### What this task involves
Report the count of lines with "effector" in the data below, and no other words.

### Data supplied
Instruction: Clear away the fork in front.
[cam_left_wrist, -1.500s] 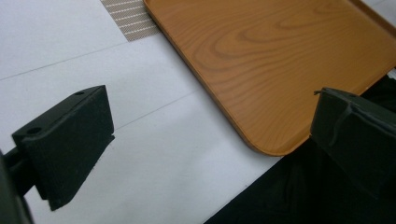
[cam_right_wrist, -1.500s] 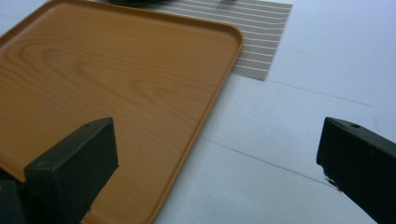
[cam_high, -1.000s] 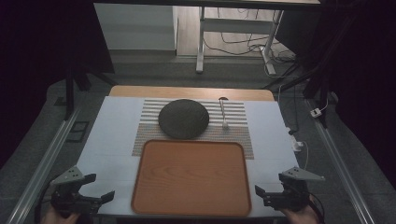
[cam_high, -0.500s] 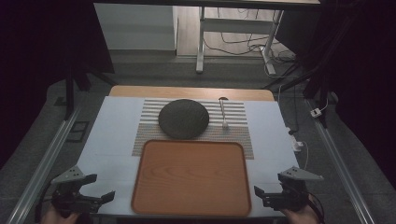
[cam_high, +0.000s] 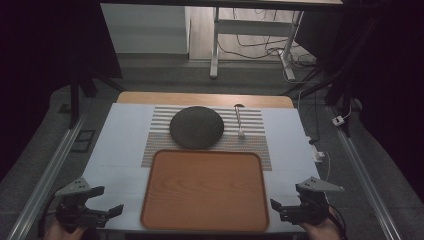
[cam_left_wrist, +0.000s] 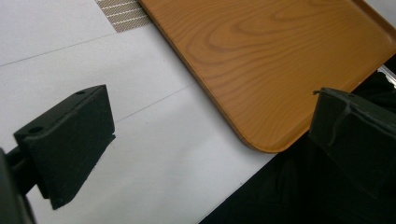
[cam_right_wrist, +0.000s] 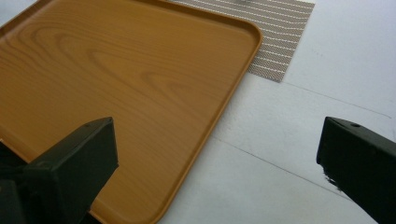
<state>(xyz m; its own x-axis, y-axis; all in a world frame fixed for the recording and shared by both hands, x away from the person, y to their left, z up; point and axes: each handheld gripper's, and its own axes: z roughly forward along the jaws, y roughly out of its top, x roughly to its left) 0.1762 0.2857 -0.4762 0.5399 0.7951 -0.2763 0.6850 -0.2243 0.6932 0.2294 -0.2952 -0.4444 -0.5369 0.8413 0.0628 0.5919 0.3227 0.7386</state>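
At the near edge of the worktop (cam_high: 125, 145), which is covered in a pale sheet, a wooden tray (cam_high: 202, 190) lies flat and empty, its long side running left to right. The left gripper (cam_high: 107, 210) hovers just beside the tray's near left corner, held by a hand (cam_high: 62, 231) that enters from the bottom of the high view; its jaws stand wide apart with nothing between them. In the left gripper view the rounded near corner of the tray (cam_left_wrist: 261, 70) sits between the two black jaws, closer to the right one, over the pale sheet and the dark drop past the worktop's edge. The right gripper (cam_high: 280, 209) mirrors it at the tray's near right corner, also spread wide and empty, with the person's other hand (cam_high: 320, 231) behind it. In the right gripper view the tray (cam_right_wrist: 116, 88) fills the left side and its right rim runs between the jaws. Beyond the tray lies a striped placemat (cam_high: 255, 132), the tray's far edge overlapping its near edge. On the mat rests a dark round plate (cam_high: 196, 127), and just to its right a spoon (cam_high: 239, 120) lies with its bowl pointing far, apart from the plate. Both are well apart from the two grippers.
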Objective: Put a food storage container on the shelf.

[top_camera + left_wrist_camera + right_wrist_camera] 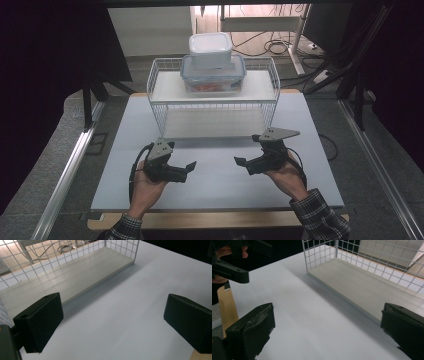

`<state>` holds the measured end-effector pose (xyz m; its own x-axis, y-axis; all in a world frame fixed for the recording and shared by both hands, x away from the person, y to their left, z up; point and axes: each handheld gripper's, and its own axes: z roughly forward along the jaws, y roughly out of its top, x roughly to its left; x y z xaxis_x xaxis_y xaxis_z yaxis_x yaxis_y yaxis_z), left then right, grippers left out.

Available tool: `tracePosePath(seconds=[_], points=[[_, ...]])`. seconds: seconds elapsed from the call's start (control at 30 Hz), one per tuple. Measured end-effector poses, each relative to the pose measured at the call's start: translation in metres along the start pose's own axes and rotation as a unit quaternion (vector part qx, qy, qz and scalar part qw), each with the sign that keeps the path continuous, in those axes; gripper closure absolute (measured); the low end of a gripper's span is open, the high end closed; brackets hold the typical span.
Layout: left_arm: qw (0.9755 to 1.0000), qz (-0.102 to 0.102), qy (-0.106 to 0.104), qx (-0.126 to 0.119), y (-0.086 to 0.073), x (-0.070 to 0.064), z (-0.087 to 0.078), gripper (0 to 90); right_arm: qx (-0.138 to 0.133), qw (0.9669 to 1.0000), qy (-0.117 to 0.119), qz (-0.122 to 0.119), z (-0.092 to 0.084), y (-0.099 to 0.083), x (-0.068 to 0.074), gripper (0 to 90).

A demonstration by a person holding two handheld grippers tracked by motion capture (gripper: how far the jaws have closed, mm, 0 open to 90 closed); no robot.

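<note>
**Both grippers empty, low over the table in front of the wire rack**

So the person has a gripper in each hand, both down near the white tabletop (215,175) and angled in toward each other. The left gripper (190,167) has its jaws spread wide with nothing between them, just bare table showing in the left gripper view. Same deal for the right gripper (240,161): jaws as far apart as they go, nothing held.

The white wire rack (159,95) stands just behind them, toward the far edge of the table. On its top shelf there's a clear food container with a blue-rimmed lid (214,80), and a smaller white lidded container (210,49) is stacked right on top of that. Both containers are well apart from the grippers. The lower shelf board (67,277) looks bare in both gripper views.
</note>
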<state>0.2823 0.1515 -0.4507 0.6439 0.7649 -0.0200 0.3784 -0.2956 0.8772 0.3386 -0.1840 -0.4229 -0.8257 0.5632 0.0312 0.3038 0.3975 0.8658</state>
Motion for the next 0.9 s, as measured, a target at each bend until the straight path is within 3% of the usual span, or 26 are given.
tracePosePath(seconds=[0.33, 0.57, 0.9], points=[[0.9999, -0.001, 0.016, 0.001, -0.017, -0.002, -0.005, 0.8, 0.01, 0.9998, -0.015, 0.001, -0.011, -0.017, 0.001, 0.0], [0.9999, -0.008, 0.011, -0.001, -0.031, -0.002, -0.004, 0.0, 0.009, 0.9996, -0.024, 0.008, -0.018, -0.034, -0.002, 0.0], [0.9997, -0.007, 0.021, 0.009, -0.049, -0.002, -0.004, 0.0, 0.016, 0.9989, -0.041, 0.015, -0.021, -0.056, -0.005, 0.0]])
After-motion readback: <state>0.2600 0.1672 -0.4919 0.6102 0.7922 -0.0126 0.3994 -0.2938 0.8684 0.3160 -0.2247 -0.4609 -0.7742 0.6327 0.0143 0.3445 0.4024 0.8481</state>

### Written solution
2